More Evidence Exercise Improves Mental Health

Batya Swift Yasgur, MA, LSW

August 13, 2018

Individuals who exercise regularly have superior mental health compared to those who do not exercise, new research suggests.

Investigators studied data for 1.2 million US adults and found that those who exercised had 1.5 fewer days of poor mental health during the past month than their physically inactive matched counterparts.

Amid the wide range of activity included in the study, team sports, cycling, aerobics, and going to the gym were associated with the largest reductions.

The regimen associated with the greatest benefits was exercising for 45 minutes three to five times a week.

"I think for clinicians, this study continues to reiterate the benefits of exercise for mental health, as well as physical health," lead author Adam Chekroud, assistant professor of psychiatry, Yale University, New Haven, Connecticut, and chief scientist at Spring Health, told Medscape Medical News.

"For larger health systems or service-providing enterprises like Spring Health, this research is particularly important because it helps us understand that exercise might be an important modifiable factor to help improve mental health burden, regardless of age, gender, socioeconomic background, or physical health status," he added

The study was published online August 8 in Lancet Psychiatry.

Host of Physical Benefits

"Physical exercise is associated with several positive health benefits.... Research into the effect of exercise on mental health has provided conflicting results," the authors write.

The authors suggest that a potential reason for inconsistent findings is the use of small or nonrepresentative samples.

"I know that personally, I have a really strong relationship between how I'm feeling mentally and how often I was going out for bike rides," Chekroud recounted.

"From the academic perspective, we know that exercise has a whole host of physical benefits, and from the perspective of our mental health startup, Spring Health, we know a lot of people don't feel ready or comfortable starting treatment for mental health conditions and usually want to try out other self-help style options first," he continued.

"I had read smaller-scale studies in the past showing that exercise was an effective antidepressant, and I wanted to explore this further and really try to understand what kinds of exercise might be most beneficial, and how long or how often I'd need to be doing it — that kind of information just wasn't really made compelling in the literature," he said.

To investigate the question, the researchers analyzed data from the Behavioral Risk Factor Surveillance System survey collected by the Centers for Disease Control and Prevention (CDC), relating to individuals aged 18 years or older in all 50 states between 2011 to 2015.

Participants were asked to respond to several questions, including whether they had been previously diagnosed with depression or a depressive episode; how many days during the past 30 days their mental health was "not good"; whether they had exercised during the past month and, if so, what type of exercise they spent the most time doing.

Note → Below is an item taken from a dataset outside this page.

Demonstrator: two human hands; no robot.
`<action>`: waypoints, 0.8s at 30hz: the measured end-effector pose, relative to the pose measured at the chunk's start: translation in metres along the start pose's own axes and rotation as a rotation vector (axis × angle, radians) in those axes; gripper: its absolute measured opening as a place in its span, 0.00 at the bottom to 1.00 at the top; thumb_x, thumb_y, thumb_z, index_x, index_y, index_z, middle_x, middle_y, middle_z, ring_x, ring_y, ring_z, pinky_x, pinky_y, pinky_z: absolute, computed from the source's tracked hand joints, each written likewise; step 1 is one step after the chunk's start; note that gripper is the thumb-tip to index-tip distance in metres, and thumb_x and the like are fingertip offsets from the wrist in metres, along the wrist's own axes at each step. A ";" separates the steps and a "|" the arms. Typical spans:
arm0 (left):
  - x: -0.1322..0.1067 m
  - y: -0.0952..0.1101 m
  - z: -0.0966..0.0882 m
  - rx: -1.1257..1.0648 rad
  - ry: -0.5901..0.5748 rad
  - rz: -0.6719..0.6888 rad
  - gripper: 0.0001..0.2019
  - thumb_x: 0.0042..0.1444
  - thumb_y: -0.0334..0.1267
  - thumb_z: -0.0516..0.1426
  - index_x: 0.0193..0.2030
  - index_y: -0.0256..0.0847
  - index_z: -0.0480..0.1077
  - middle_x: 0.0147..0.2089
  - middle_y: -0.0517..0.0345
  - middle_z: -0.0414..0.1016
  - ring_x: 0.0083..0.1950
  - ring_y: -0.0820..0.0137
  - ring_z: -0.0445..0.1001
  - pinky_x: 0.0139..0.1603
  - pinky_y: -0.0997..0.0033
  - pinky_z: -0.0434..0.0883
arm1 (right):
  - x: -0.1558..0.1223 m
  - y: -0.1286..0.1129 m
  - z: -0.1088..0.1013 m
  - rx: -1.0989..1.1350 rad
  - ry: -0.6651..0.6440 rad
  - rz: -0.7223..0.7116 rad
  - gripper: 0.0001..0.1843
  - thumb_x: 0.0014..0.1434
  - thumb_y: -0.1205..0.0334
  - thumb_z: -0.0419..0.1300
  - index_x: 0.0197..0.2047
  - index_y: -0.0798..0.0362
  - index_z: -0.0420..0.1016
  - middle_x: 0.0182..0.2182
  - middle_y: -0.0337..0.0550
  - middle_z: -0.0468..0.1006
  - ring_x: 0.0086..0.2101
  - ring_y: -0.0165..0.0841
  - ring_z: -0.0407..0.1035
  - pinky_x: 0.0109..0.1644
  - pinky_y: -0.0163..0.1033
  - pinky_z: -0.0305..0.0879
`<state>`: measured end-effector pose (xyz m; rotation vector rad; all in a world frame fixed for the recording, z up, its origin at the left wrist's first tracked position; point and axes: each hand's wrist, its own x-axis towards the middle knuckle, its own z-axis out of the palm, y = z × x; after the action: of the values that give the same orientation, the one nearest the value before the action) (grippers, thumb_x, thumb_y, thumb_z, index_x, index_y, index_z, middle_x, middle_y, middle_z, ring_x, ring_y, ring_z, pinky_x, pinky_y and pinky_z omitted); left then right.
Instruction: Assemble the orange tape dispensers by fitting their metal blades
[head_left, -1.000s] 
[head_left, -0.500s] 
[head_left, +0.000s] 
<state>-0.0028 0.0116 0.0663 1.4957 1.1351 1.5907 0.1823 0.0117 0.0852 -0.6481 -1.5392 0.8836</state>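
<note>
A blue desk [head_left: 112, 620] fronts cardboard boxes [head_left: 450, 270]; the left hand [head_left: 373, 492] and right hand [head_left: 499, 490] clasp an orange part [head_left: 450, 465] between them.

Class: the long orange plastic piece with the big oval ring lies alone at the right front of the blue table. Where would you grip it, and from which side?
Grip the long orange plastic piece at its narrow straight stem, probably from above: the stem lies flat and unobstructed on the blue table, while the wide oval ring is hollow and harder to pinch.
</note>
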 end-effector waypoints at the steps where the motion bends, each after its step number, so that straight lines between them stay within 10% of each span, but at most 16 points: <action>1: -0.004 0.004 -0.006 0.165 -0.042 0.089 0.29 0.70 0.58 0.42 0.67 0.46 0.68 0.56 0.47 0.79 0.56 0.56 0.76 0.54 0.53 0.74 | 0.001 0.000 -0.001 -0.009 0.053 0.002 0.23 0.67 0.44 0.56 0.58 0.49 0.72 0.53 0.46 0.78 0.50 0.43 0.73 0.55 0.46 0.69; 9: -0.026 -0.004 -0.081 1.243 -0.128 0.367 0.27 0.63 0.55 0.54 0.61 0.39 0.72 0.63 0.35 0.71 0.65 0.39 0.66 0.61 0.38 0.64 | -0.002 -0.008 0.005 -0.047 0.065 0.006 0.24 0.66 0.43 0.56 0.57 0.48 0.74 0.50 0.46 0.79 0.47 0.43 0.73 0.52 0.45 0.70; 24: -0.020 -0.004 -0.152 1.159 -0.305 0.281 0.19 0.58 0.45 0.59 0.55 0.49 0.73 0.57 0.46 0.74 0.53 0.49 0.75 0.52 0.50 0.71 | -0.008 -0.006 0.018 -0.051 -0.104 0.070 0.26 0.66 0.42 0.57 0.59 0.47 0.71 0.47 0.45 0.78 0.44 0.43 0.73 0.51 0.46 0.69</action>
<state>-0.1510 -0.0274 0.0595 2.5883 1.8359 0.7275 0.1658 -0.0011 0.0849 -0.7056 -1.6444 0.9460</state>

Participants reported the number of times per week or month that they engaged in the exercise and the number of minutes or hours that they usually spent exercising.

The full covariate set consisted of age, race, sex, marital status, income, education level, employment status, body mass index category, self-reported physical health, and previous diagnosis of depression.

More Not Necessarily Better

The final sample consisted of 1,237,194 participants. The mean mental health burden of poor mental health in the past month was 3.36 days (SD, 7.7; median 0; IQR, 0 - 2).

Analysis of 852,068 matched individuals (73.6% of whom exercised) found that exercise was associated with a 1.49-day (43.2%) lower self-reported mental health burden per month (W = 7.42×10-10, P < 2.2×10-16) for individuals who exercised vs those who did not.

The researchers repeated the same analysis specifically for matched individuals with and without a previous depression diagnosis and found that the effect was larger among those who reported a previous depression diagnosis.

The association between exercise and mental health burden was found across the full age span, among both sexes, for all racial groups, and with regard to all levels of household income.

All types of exercise were associated with a reduction in mental health burden (minimum reduction of 11.8%, P < 2.2×10-16 for all exercise types), compared with no exercise.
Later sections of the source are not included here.